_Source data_

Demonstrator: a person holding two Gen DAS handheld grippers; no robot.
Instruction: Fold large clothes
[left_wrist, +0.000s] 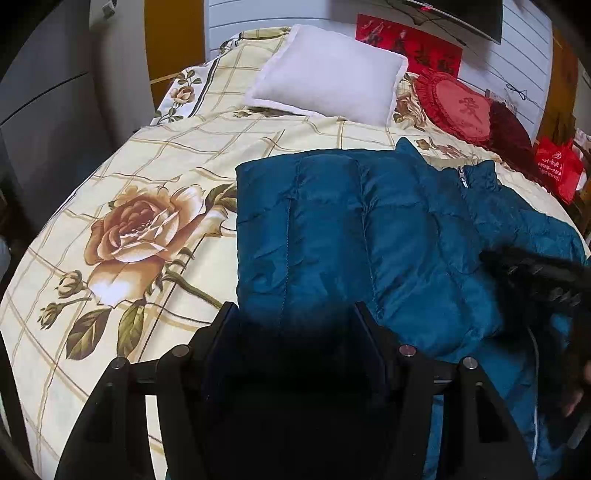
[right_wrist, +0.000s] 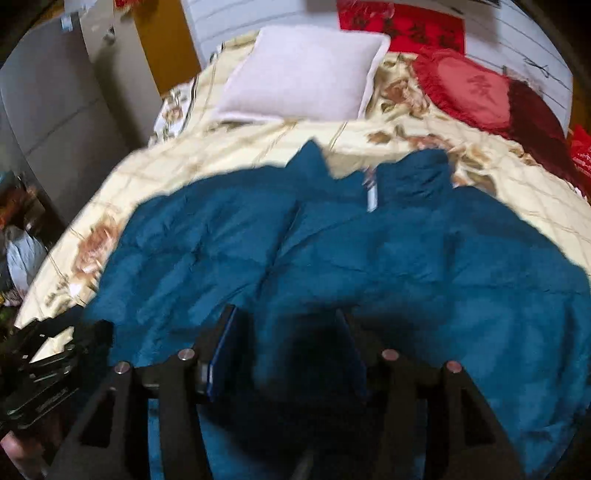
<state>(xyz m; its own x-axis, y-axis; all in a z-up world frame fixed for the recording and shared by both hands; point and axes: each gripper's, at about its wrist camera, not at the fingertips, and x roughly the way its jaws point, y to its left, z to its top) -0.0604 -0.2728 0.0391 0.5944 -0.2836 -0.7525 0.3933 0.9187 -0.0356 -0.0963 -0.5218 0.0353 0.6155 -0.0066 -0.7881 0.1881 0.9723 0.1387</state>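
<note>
A teal quilted puffer jacket (left_wrist: 369, 229) lies on the bed, its left side folded over the body, collar and zipper (left_wrist: 462, 178) toward the pillows. My left gripper (left_wrist: 295, 314) is open just above the jacket's near edge, jaws wide apart, nothing between them. The right gripper's body shows dark at the right edge of the left wrist view (left_wrist: 539, 277). In the blurred right wrist view the jacket (right_wrist: 369, 258) fills the middle. My right gripper (right_wrist: 290, 317) is open over its lower part. The left gripper's body (right_wrist: 48, 362) shows at the lower left.
The bed has a cream rose-print quilt (left_wrist: 140, 229). A white pillow (left_wrist: 328, 74) and a red heart cushion (left_wrist: 461, 107) lie at the head. A red bag (left_wrist: 557, 170) sits at the right edge. Grey cabinets (left_wrist: 48, 122) stand left of the bed.
</note>
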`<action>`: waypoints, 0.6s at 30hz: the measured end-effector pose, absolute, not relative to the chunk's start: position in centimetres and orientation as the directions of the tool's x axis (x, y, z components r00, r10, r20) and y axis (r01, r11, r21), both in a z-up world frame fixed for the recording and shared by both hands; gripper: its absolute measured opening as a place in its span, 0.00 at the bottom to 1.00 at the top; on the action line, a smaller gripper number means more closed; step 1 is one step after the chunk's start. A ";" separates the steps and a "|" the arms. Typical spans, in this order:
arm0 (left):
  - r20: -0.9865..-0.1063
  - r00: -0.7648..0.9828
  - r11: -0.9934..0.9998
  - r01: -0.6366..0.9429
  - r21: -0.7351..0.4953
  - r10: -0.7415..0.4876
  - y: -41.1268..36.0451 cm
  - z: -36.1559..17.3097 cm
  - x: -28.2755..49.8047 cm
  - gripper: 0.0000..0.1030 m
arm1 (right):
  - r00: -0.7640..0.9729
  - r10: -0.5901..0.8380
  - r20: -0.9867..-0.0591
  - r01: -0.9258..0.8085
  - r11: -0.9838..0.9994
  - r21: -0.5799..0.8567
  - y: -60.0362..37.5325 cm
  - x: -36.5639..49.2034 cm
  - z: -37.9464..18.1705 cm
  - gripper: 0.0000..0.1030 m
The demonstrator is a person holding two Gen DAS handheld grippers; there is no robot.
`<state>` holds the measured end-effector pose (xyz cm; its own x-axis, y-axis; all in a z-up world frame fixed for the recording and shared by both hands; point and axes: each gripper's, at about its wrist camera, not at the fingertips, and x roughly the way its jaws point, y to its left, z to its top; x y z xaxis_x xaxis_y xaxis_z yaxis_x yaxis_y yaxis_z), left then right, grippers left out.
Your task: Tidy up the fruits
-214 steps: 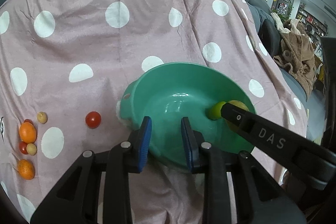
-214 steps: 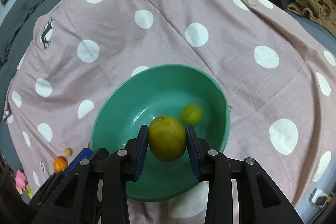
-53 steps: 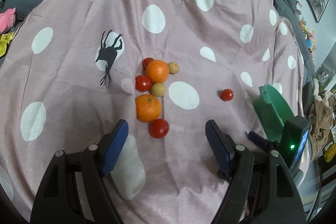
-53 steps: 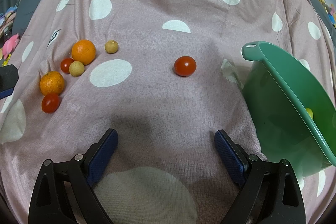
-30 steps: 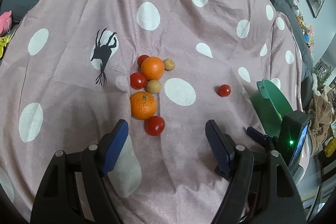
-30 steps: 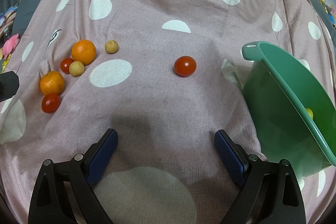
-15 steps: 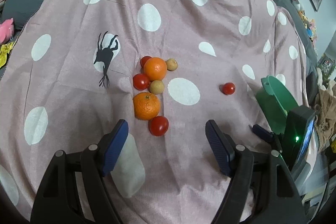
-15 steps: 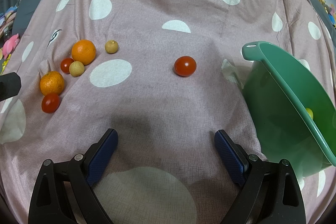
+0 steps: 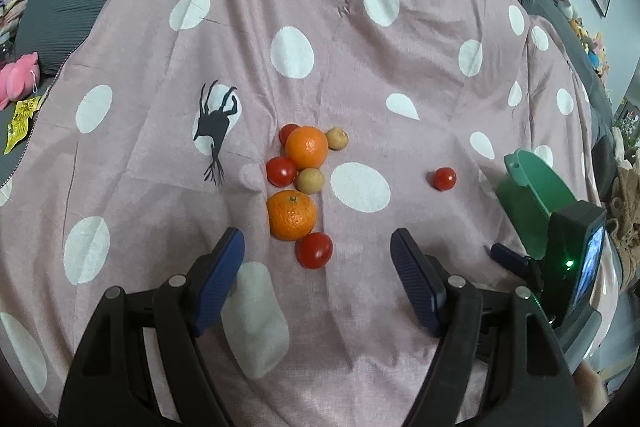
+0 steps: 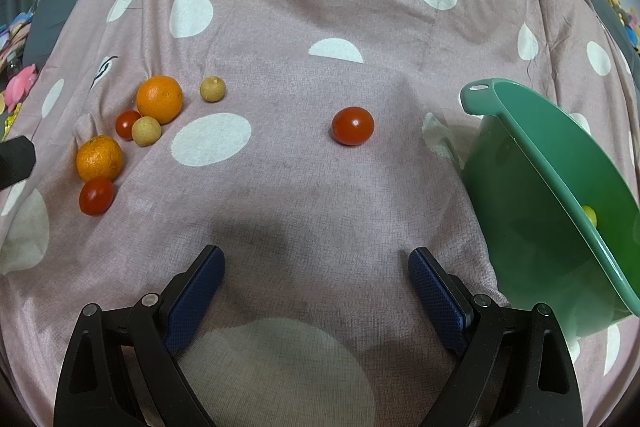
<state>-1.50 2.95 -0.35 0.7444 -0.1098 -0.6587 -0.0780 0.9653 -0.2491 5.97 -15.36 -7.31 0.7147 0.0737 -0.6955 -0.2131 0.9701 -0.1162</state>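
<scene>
On my pink polka-dot blanket (image 10: 320, 7), the fruit cluster (image 10: 132, 131) lies left, a lone red tomato (image 10: 352, 126) mid-blanket, the green plastic bowl (image 10: 532, 211) at its right edge.

You see a dusty-pink cloth (image 10: 304, 187) patterned with white dots and black deer silhouettes. Left of the green plastic bowl (image 10: 532, 211) lies a lone glossy red tomato (image 10: 352, 126); farther left cluster two bright oranges (image 9: 292, 215), red tomatoes and tan-yellow small round fruits (image 9: 309, 180). Inside the bowl shows a yellow-green fruit (image 10: 590, 215). Both grippers' pads (image 9: 222, 277) are dark blue on black.
</scene>
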 end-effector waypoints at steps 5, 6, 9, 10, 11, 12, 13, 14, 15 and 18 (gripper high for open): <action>-0.645 0.756 0.956 -0.096 -0.278 -0.112 4.4 0.0 -1.7 0.73 | 0.704 0.077 -0.706 -0.217 0.970 -0.110 -15.3 6.4 -7.4 0.92; -0.644 0.756 0.952 -0.099 -0.289 -0.116 4.8 0.1 -1.7 0.73 | 0.707 0.078 -0.703 -0.218 0.970 -0.111 -15.3 6.2 -7.4 0.92; -0.646 0.752 0.945 -0.098 -0.311 -0.134 5.5 0.3 -1.5 0.73 | 0.699 0.080 -0.710 -0.219 0.970 -0.106 -15.2 6.3 -7.3 0.93; -0.646 0.749 0.943 -0.091 -0.321 -0.147 5.8 0.5 -1.2 0.73 | 0.686 0.083 -0.723 -0.219 0.971 -0.096 -15.1 6.4 -7.3 0.93; -0.646 0.747 0.940 -0.090 -0.330 -0.155 6.1 0.7 -1.0 0.72 | 0.666 0.091 -0.741 -0.226 0.970 -0.084 -15.0 6.7 -7.1 0.93; -0.647 0.746 0.938 -0.087 -0.335 -0.162 6.3 0.8 -0.8 0.72 | 0.638 0.107 -0.763 -0.237 0.970 -0.062 -14.9 7.0 -7.0 0.93; -0.648 0.742 0.936 -0.081 -0.342 -0.173 6.7 1.0 -0.5 0.71 | 0.610 0.106 -0.785 -0.232 0.971 -0.049 -14.9 7.1 -6.7 0.92; -0.649 0.739 0.934 -0.079 -0.348 -0.180 7.0 1.1 -0.2 0.69 | 0.600 0.128 -0.790 -0.225 0.974 -0.013 -15.1 7.2 -6.1 0.84; -0.651 0.735 0.933 -0.073 -0.353 -0.189 7.3 1.4 0.2 0.66 | 0.600 0.173 -0.781 -0.222 0.974 0.046 -15.4 7.2 -5.3 0.77; -0.658 0.724 0.929 -0.067 -0.365 -0.206 7.7 2.0 1.8 0.53 | 0.577 0.297 -0.761 -0.209 0.954 0.214 -15.9 7.6 -2.3 0.77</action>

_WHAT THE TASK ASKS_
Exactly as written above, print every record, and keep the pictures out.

_SOLVED PROBLEM_
Demonstrator: a person holding two Gen DAS handheld grippers; no robot.
Instruction: Fold large clothes
[left_wrist, +0.000s] 
[right_wrist, +0.000s] 
<state>(xyz m; its own x-axis, y-axis; all in a z-up world frame fixed for the recording and shared by both hands; point and axes: each gripper's, at about its wrist camera, not at the fingertips, and x roughly the way its jaws point, y to its left, z to its top) -0.0604 -0.2728 0.0391 0.5944 -0.2836 -0.7525 0.3933 0.9187 -0.0356 -0.0963 -0.5218 0.0353 0.6155 -0.0066 -0.7881 0.1881 0.9723 0.1387</state>
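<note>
A teal quilted puffer jacket (left_wrist: 369, 229) lies on the bed, its left side folded over the body, collar and zipper (left_wrist: 462, 178) toward the pillows. My left gripper (left_wrist: 295, 314) is open just above the jacket's near edge, jaws wide apart, nothing between them. The right gripper's body shows dark at the right edge of the left wrist view (left_wrist: 539, 277). In the blurred right wrist view the jacket (right_wrist: 369, 258) fills the middle. My right gripper (right_wrist: 290, 317) is open over its lower part. The left gripper's body (right_wrist: 48, 362) shows at the lower left.
The bed has a cream rose-print quilt (left_wrist: 140, 229). A white pillow (left_wrist: 328, 74) and a red heart cushion (left_wrist: 461, 107) lie at the head. A red bag (left_wrist: 557, 170) sits at the right edge. Grey cabinets (left_wrist: 48, 122) stand left of the bed.
</note>
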`<action>`: waypoints, 0.6s at 30hz: the measured end-effector pose, absolute, not relative to the chunk's start: position in centimetres and orientation as the directions of the tool's x axis (x, y, z components r00, r10, r20) and y axis (r01, r11, r21), both in a z-up world frame fixed for the recording and shared by both hands; gripper: its absolute measured opening as a place in its span, 0.00 at the bottom to 1.00 at the top; on the action line, a smaller gripper number means more closed; step 1 is one step after the chunk's start. A ";" separates the steps and a "|" the arms. Typical spans, in this order:
arm0 (left):
  - r20: -0.9865..-0.1063
  - r00: -0.7648..0.9828
  - r11: -0.9934..0.9998
  - r01: -0.6366..0.9429
  - r21: -0.7351..0.4953
  - r10: -0.7415..0.4876
  - y: -41.1268..36.0451 cm
  - z: -36.1559..17.3097 cm
  - x: -28.2755..49.8047 cm
  - gripper: 0.0000..0.1030 m
arm1 (right):
  - r00: -0.7640..0.9729
  - r10: -0.5901..0.8380
  - r20: -0.9867..-0.0591
  - r01: -0.9258..0.8085
  - r11: -0.9838..0.9994
  - r21: -0.5799..0.8567
  - y: -60.0362..37.5325 cm
  - x: -36.5639..49.2034 cm
  - z: -37.9464..18.1705 cm
  - gripper: 0.0000..0.1030 m
The demonstrator is a person holding two Gen DAS handheld grippers; there is no robot.
`<state>` holds the measured end-effector pose (xyz cm; its own x-axis, y-axis; all in a z-up world frame fixed for the recording and shared by both hands; point and axes: each gripper's, at about its wrist camera, not at the fingertips, and x roughly the way its jaws point, y to its left, z to its top; x y z xaxis_x xaxis_y xaxis_z yaxis_x yaxis_y yaxis_z), left then right, grippers left out.
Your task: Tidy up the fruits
-214 steps: 
-214 steps: 
-53 steps: 
-53 steps: 
-30 steps: 
-30 steps: 
-15 steps: 
-15 steps: 
+0 steps: 
+0 steps: 
<state>-1.50 2.95 -0.35 0.7444 -0.1098 -0.6587 -0.0780 0.9653 -0.2491 5.97 -15.36 -7.31 0.7147 0.0737 -0.6955 -0.2131 0.9701 -0.1162</state>
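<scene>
On my pink polka-dot blanket (image 10: 320, 7), the fruit cluster (image 10: 132, 131) lies left, a lone red tomato (image 10: 352, 126) mid-blanket, the green plastic bowl (image 10: 532, 211) at its right edge.

You see a dusty-pink cloth (image 10: 304, 187) patterned with white dots and black deer silhouettes. Left of the green plastic bowl (image 10: 532, 211) lies a lone glossy red tomato (image 10: 352, 126); farther left cluster two bright oranges (image 9: 292, 215), red tomatoes and tan-yellow small round fruits (image 9: 309, 180). Inside the bowl shows a yellow-green fruit (image 10: 590, 215). Both grippers' pads (image 9: 222, 277) are dark blue on black.
</scene>
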 end-effector waypoints at steps 5, 6, 9, 10, 11, 12, 13, 14, 15 and 18 (gripper high for open): <action>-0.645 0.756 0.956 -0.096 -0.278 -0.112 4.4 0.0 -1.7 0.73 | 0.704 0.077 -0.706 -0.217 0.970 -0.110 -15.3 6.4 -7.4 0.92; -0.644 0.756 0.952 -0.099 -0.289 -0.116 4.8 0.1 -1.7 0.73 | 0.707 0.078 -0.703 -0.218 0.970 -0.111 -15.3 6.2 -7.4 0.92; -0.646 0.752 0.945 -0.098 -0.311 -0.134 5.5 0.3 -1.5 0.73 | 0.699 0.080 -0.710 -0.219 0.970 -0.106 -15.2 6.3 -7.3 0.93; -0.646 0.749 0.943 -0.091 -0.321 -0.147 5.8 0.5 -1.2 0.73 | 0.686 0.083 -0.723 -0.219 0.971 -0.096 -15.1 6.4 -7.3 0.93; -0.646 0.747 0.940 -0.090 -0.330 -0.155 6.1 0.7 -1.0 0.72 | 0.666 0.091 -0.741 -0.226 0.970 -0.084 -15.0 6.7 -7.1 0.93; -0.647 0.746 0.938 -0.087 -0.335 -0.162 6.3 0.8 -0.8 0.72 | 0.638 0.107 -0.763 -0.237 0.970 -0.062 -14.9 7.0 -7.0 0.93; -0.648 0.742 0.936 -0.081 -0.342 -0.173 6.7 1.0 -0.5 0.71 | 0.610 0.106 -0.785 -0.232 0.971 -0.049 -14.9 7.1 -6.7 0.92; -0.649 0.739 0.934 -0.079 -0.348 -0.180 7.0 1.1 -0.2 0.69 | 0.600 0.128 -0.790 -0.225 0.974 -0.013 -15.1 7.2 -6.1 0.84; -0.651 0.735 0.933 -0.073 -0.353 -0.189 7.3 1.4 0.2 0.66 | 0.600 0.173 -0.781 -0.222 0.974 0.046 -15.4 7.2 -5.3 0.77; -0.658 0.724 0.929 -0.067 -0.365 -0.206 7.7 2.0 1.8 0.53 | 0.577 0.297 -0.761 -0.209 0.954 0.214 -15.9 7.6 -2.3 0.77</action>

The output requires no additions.